◆ **BRIEF**
The records that follow are to be transcribed in full, leaving out each picture.

◆ **AVAILABLE RECORDS**

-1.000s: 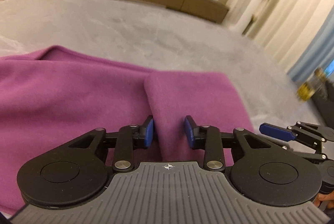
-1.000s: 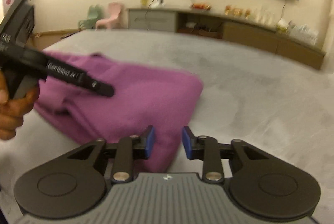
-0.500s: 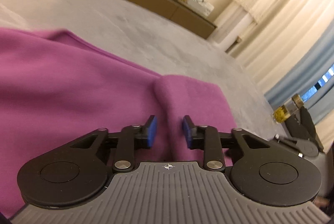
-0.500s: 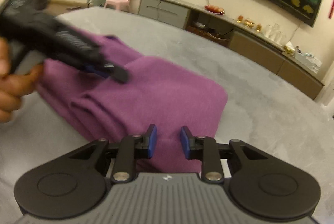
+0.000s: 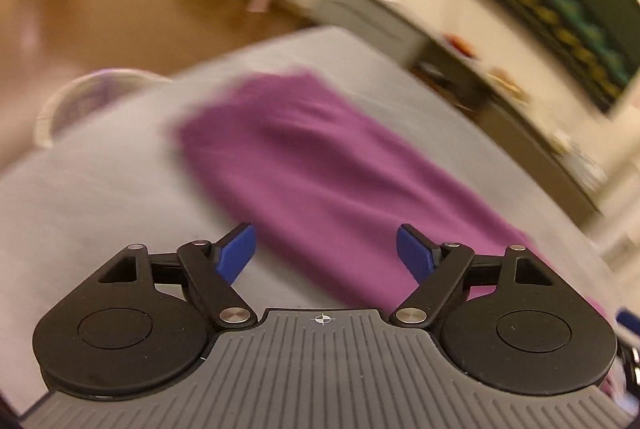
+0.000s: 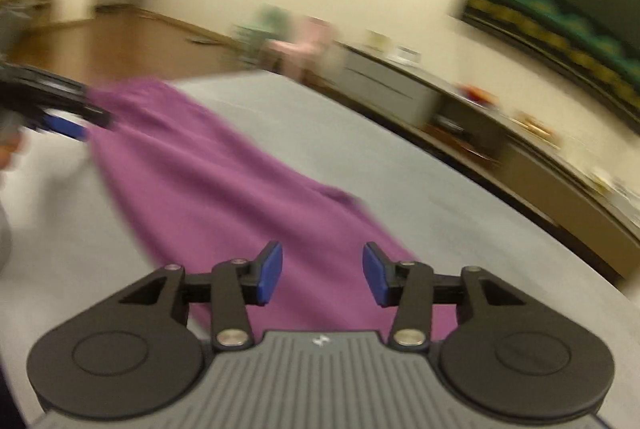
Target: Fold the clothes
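Grey matte surface (image 5: 100,197) seen bare around cloth on both sides; its curved far edge runs across upper half of both views, brown floor beyond. Purple garment (image 5: 320,169), soft fleece-like, long narrow strip, laid diagonally through frame centre. Left gripper (image 5: 325,249) spread wide, jaws just opened, nothing pinched. Right gripper (image 6: 322,273) partly spread, jaws just opened, cloth beneath, not pressed. Pale round basket (image 5: 68,101) at left edge.
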`<action>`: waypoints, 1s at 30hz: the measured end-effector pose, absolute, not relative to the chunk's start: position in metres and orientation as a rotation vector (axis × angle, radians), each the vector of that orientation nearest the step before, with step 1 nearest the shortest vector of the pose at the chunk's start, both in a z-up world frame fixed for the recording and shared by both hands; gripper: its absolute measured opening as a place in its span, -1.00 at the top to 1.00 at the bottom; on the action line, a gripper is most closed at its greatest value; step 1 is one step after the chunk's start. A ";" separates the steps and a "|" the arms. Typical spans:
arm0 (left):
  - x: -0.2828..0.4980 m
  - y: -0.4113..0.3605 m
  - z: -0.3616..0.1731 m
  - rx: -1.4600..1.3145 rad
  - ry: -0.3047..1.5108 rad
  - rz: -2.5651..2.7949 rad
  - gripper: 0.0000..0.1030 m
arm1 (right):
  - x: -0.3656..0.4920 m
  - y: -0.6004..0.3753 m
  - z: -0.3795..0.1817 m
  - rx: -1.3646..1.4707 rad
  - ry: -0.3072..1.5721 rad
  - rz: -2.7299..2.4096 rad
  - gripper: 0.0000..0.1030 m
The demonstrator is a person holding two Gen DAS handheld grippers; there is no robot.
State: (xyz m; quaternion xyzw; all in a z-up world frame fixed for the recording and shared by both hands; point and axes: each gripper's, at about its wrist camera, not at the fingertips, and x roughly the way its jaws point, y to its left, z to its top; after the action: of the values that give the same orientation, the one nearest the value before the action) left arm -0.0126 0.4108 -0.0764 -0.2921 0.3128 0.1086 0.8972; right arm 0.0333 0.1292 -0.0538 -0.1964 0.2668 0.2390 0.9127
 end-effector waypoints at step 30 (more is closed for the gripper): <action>0.011 0.415 -0.071 -0.517 0.425 0.147 1.00 | 0.168 0.292 -0.062 -0.226 0.864 0.612 0.04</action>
State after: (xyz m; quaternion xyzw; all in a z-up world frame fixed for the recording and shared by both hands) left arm 0.0106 0.4153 -0.0713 -0.2536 0.2083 0.0719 0.9419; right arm 0.1681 0.2925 -0.0623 -0.1075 0.4111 0.2913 0.8571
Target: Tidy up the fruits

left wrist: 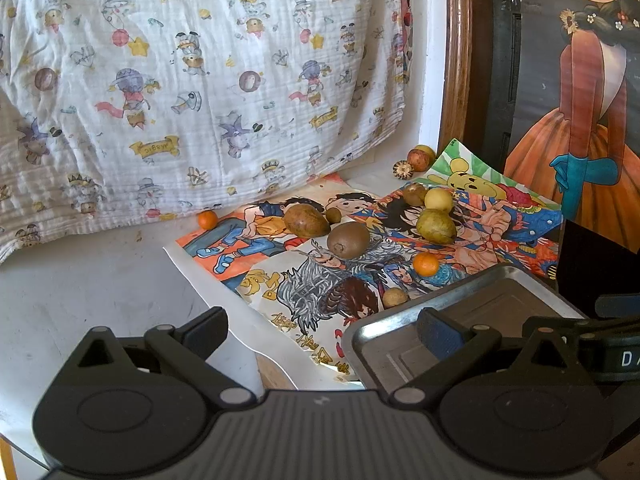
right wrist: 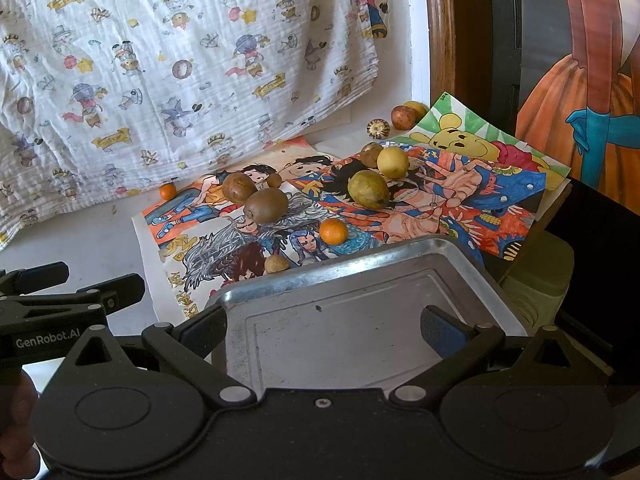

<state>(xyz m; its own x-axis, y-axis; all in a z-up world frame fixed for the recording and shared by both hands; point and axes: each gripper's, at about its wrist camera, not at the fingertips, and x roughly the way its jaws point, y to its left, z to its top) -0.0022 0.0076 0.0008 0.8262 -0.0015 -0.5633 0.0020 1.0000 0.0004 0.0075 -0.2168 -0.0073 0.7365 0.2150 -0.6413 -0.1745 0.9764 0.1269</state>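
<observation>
Left view first. Black tongs point(left wrist: 322, 330) filling the bottom of the frame, spread wide, nothing between them, levelled low and aimed forward over the white surface point(left wrist: 80, 280). Just right of centre at the lower edge, metal tray point(left wrist: 360, 340) lying bare, one tong finger overlapping its near corner in the picture; touching or above, cannot tell. Beyond, across mid-frame, fruits scattered on coloured drawings point(left wrist: 280, 280): brown oval fruit point(left wrist: 306, 221) and kiwi-like brown fruit point(left wrist: 349, 239) side by side, green pear-shaped fruit point(left wrist: 436, 226) to the right with a pale yellow fruit point(left wrist: 438, 199) just behind, small orange point(left wrist: 426, 263) nearer the tray, a second small orange point(left wrist: 207, 219) off at the paper's left edge. Probably light, firm, round and ready to roll; best taken across the widest part, gently, to spare the skin. Paper underneath likely to slide.

Right view now. Other tongs point(right wrist: 324, 330) at the bottom, also wide apart and empty, hovering over the tray point(right wrist: 460, 252), pointed at the fruit pile. Left gripper's fingers point(right wrist: 120, 286) poking in at the left edge, parted. Part of a hand point(right wrist: 16, 432) at the lower left corner. Small orange point(right wrist: 333, 231) nearest the tray rim, tiny tan fruit point(right wrist: 277, 264) just beside the rim, green fruit point(right wrist: 368, 189) and kiwi-like fruit point(right wrist: 266, 206) mid-frame. Three more round things up against the wall, upper centre-right, well apart from the tray.
</observation>
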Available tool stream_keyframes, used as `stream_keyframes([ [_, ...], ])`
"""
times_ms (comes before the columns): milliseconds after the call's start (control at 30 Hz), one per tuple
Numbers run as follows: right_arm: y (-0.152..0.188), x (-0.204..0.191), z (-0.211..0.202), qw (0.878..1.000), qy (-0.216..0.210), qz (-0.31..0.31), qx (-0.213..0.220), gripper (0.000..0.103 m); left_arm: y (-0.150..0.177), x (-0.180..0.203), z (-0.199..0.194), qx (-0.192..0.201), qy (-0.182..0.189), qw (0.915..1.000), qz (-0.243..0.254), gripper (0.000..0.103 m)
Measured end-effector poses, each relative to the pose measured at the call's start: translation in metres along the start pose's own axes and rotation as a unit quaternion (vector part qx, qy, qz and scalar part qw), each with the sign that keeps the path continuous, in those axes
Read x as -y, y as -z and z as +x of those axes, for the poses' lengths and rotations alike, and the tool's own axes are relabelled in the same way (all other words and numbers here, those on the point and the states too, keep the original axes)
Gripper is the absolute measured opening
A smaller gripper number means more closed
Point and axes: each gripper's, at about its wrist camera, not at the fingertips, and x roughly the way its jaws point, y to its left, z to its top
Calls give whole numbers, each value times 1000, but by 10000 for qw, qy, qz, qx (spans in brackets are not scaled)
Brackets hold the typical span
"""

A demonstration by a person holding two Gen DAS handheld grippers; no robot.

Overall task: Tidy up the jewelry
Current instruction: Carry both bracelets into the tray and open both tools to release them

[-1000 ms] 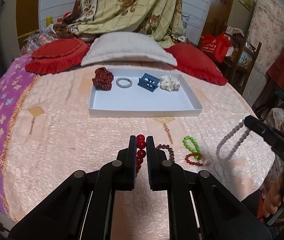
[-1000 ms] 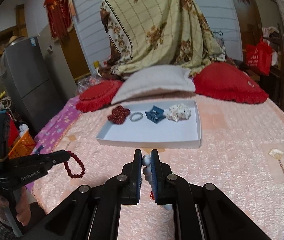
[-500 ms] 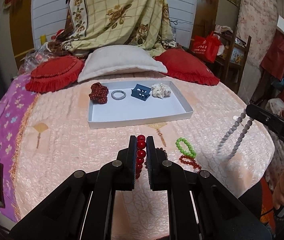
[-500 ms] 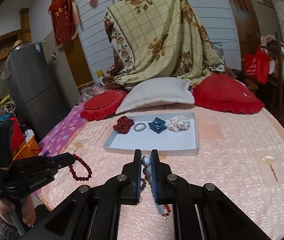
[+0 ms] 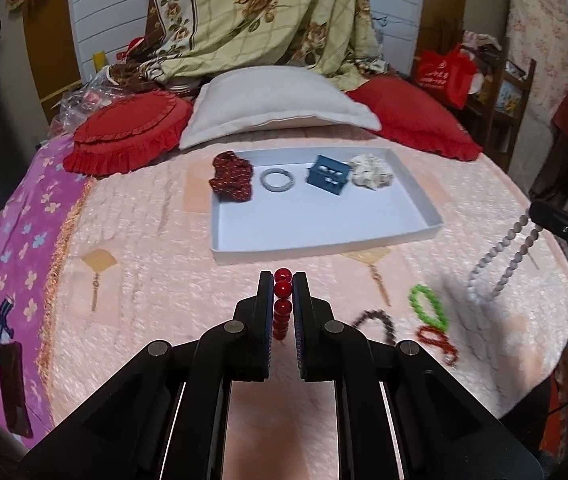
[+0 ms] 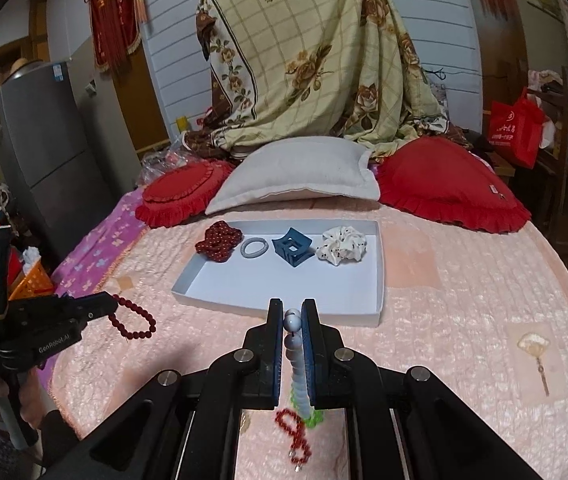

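Note:
My left gripper (image 5: 283, 280) is shut on a red bead bracelet (image 5: 283, 307) and holds it above the pink bedspread, in front of the white tray (image 5: 424, 210). My right gripper (image 6: 293, 312) is shut on a grey-white bead bracelet (image 6: 296, 354), which hangs from it in the left wrist view (image 5: 502, 262). The tray holds a dark red scrunchie (image 5: 232, 176), a grey ring bracelet (image 5: 277, 179), a blue hair clip (image 5: 329, 175) and a white scrunchie (image 5: 372, 171). A green bracelet (image 5: 428, 306), a thin red bracelet (image 5: 436, 340) and a brown bead bracelet (image 5: 380, 322) lie on the bedspread.
Two red cushions (image 5: 128, 136) (image 5: 412, 120) and a white pillow (image 5: 280, 104) lie behind the tray. A purple flowered blanket (image 5: 16, 240) covers the bed's left edge. A grey fridge (image 6: 48, 160) stands left of the bed, shelves and a red bag (image 6: 516, 132) at the right.
Both grippers have risen and drawn back with their bracelets held, so the bed and the tray look farther away. The tray's contents have not moved.

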Motion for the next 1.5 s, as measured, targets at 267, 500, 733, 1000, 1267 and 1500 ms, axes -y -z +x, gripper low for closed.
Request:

◆ **RESPONSE BELOW**
-1.000s: 
-1.000s: 
-0.500s: 
-0.500s: 
+0.000s: 
+0.000s: 
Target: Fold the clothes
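Grey matte surface (image 5: 100,197) seen bare around cloth on both sides; its curved far edge runs across upper half of both views, brown floor beyond. Purple garment (image 5: 320,169), soft fleece-like, long narrow strip, laid diagonally through frame centre. Left gripper (image 5: 325,249) spread wide, jaws just opened, nothing pinched. Right gripper (image 6: 322,273) partly spread, jaws just opened, cloth beneath, not pressed. Pale round basket (image 5: 68,101) at left edge.
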`<action>`: waypoints, 1s at 30hz: the measured end-effector pose, absolute, not relative to the chunk's start: position in metres and orientation as a rotation vector (axis × angle, radians), each the vector of that orientation nearest the step before, with step 1 nearest the shortest vector of the pose at the chunk's start, both in a z-up world frame fixed for the recording and shared by both hands; gripper: its absolute measured opening as a place in its span, -1.00 at the top to 1.00 at the bottom; on the action line, a gripper is most closed at its greatest value; step 1 is one step after the chunk's start. A ";" separates the steps and a "|" the arms. Typical spans:
arm0 (left):
  - x: -0.2828..0.4980 m
  - y: -0.4113..0.3605 m
  - z: -0.3616..0.1731 m
  - rx: -1.4600..1.3145 rad
  - ry: -0.3047..1.5108 rad
  - rz: -2.5651..2.7949 rad
  - gripper: 0.0000..0.1030 m
arm1 (right):
  - x: -0.3656..0.4920 m
  - y: -0.6004..0.3753 m
  - z: -0.3795..0.1817 m
  - rx: -1.3646..1.4707 rad
  - ry: -0.3072..1.5721 rad
  - rz: -2.7299..2.4096 rad
  - gripper: 0.0000..0.1030 m
The demonstrator is a person holding two Gen DAS handheld grippers; there is no robot.
State: (xyz m; quaternion xyzw; all in a z-up world frame fixed for the recording and shared by both hands; point and axes: each gripper's, at about its wrist camera, not at the fingertips, and x roughly the way its jaws point, y to its left, z to its top; after the action: of the values that give the same orientation, the one nearest the value before the action) left arm -0.0126 0.4108 -0.0764 -0.2921 0.3128 0.1086 0.8972; right arm 0.0333 0.1292 -0.0538 -0.1964 0.2668 0.2390 0.9127
 end-effector waypoints at step 30 (more is closed for the gripper): <action>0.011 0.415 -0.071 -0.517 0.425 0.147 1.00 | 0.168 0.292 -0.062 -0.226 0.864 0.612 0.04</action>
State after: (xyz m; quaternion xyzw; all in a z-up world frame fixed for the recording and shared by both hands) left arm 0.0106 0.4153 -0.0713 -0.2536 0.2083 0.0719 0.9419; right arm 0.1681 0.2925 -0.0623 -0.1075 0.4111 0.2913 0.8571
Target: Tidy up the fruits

left wrist: 
right wrist: 

<state>(xyz m; its own x-axis, y-axis; all in a z-up world frame fixed for the recording and shared by both hands; point and axes: each gripper's, at about its wrist camera, not at the fingertips, and x roughly the way its jaws point, y to its left, z to its top) -0.0022 0.0076 0.0008 0.8262 -0.0015 -0.5633 0.0020 1.0000 0.0004 0.0075 -0.2168 -0.0073 0.7365 0.2150 -0.6413 -0.1745 0.9764 0.1269</state>
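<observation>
Left view first. Black tongs point(left wrist: 322, 330) filling the bottom of the frame, spread wide, nothing between them, levelled low and aimed forward over the white surface point(left wrist: 80, 280). Just right of centre at the lower edge, metal tray point(left wrist: 360, 340) lying bare, one tong finger overlapping its near corner in the picture; touching or above, cannot tell. Beyond, across mid-frame, fruits scattered on coloured drawings point(left wrist: 280, 280): brown oval fruit point(left wrist: 306, 221) and kiwi-like brown fruit point(left wrist: 349, 239) side by side, green pear-shaped fruit point(left wrist: 436, 226) to the right with a pale yellow fruit point(left wrist: 438, 199) just behind, small orange point(left wrist: 426, 263) nearer the tray, a second small orange point(left wrist: 207, 219) off at the paper's left edge. Probably light, firm, round and ready to roll; best taken across the widest part, gently, to spare the skin. Paper underneath likely to slide.

Right view now. Other tongs point(right wrist: 324, 330) at the bottom, also wide apart and empty, hovering over the tray point(right wrist: 460, 252), pointed at the fruit pile. Left gripper's fingers point(right wrist: 120, 286) poking in at the left edge, parted. Part of a hand point(right wrist: 16, 432) at the lower left corner. Small orange point(right wrist: 333, 231) nearest the tray rim, tiny tan fruit point(right wrist: 277, 264) just beside the rim, green fruit point(right wrist: 368, 189) and kiwi-like fruit point(right wrist: 266, 206) mid-frame. Three more round things up against the wall, upper centre-right, well apart from the tray.
</observation>
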Available tool stream_keyframes, used as `stream_keyframes([ [_, ...], ])`
"""
times_ms (comes before the columns): milliseconds after the call's start (control at 30 Hz), one per tuple
Numbers run as follows: right_arm: y (-0.152..0.188), x (-0.204..0.191), z (-0.211..0.202), qw (0.878..1.000), qy (-0.216..0.210), qz (-0.31..0.31), qx (-0.213..0.220), gripper (0.000..0.103 m); left_arm: y (-0.150..0.177), x (-0.180..0.203), z (-0.199..0.194), qx (-0.192..0.201), qy (-0.182..0.189), qw (0.915..1.000), qz (-0.243..0.254), gripper (0.000..0.103 m)
Measured end-effector poses, each relative to the pose measured at the call's start: translation in metres along the start pose's own axes and rotation as a unit quaternion (vector part qx, qy, qz and scalar part qw), each with the sign that keeps the path continuous, in those axes
Read x as -y, y as -z and z as +x of those axes, for the poses' lengths and rotations alike, and the tool's own axes are relabelled in the same way (all other words and numbers here, those on the point and the states too, keep the original axes)
Gripper is the absolute measured opening
A smaller gripper number means more closed
Point and axes: each gripper's, at about its wrist camera, not at the fingertips, and x roughly the way its jaws point, y to its left, z to its top
Calls give whole numbers, each value times 1000, but by 10000 for qw, qy, qz, qx (spans in brackets are not scaled)
Brackets hold the typical span
"""

A demonstration by a person holding two Gen DAS handheld grippers; no robot.

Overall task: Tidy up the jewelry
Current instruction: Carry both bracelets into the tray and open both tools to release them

[-1000 ms] 
[-1000 ms] 
[-500 ms] 
[-500 ms] 
[+0 ms] 
[+0 ms] 

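Note:
My left gripper (image 5: 283, 280) is shut on a red bead bracelet (image 5: 283, 307) and holds it above the pink bedspread, in front of the white tray (image 5: 424, 210). My right gripper (image 6: 293, 312) is shut on a grey-white bead bracelet (image 6: 296, 354), which hangs from it in the left wrist view (image 5: 502, 262). The tray holds a dark red scrunchie (image 5: 232, 176), a grey ring bracelet (image 5: 277, 179), a blue hair clip (image 5: 329, 175) and a white scrunchie (image 5: 372, 171). A green bracelet (image 5: 428, 306), a thin red bracelet (image 5: 436, 340) and a brown bead bracelet (image 5: 380, 322) lie on the bedspread.
Two red cushions (image 5: 128, 136) (image 5: 412, 120) and a white pillow (image 5: 280, 104) lie behind the tray. A purple flowered blanket (image 5: 16, 240) covers the bed's left edge. A grey fridge (image 6: 48, 160) stands left of the bed, shelves and a red bag (image 6: 516, 132) at the right.
Both grippers have risen and drawn back with their bracelets held, so the bed and the tray look farther away. The tray's contents have not moved.
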
Motion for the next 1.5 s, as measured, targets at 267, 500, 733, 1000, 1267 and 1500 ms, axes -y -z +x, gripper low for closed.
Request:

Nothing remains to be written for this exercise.